Start of The data

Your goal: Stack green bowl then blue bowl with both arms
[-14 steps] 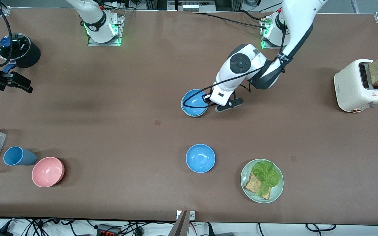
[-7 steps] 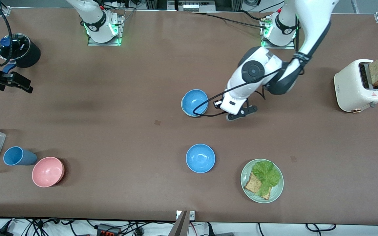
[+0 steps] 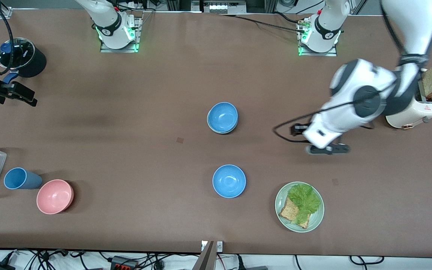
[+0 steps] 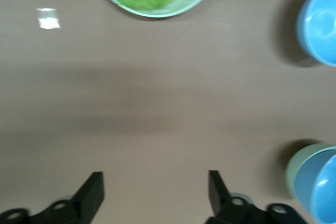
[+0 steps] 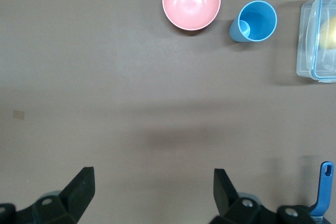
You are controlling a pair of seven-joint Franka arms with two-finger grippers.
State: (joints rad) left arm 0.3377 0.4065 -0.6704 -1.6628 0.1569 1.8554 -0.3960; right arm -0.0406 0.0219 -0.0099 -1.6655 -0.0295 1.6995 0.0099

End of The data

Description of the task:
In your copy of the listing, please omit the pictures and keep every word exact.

Exercise result:
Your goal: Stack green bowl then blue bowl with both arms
[-14 steps] 
[-7 steps] 
[+0 steps] 
[+0 steps] 
[+0 steps] 
You are controlling a pair of seven-joint Franka arms with two-finger grippers.
State: (joints rad) left arm 0.3377 0.4065 -0.6704 -1.6628 0.1569 1.8554 -0.3960; right arm -0.0406 0.0219 -0.0099 -1.6655 -0.0295 1.6995 0.0099

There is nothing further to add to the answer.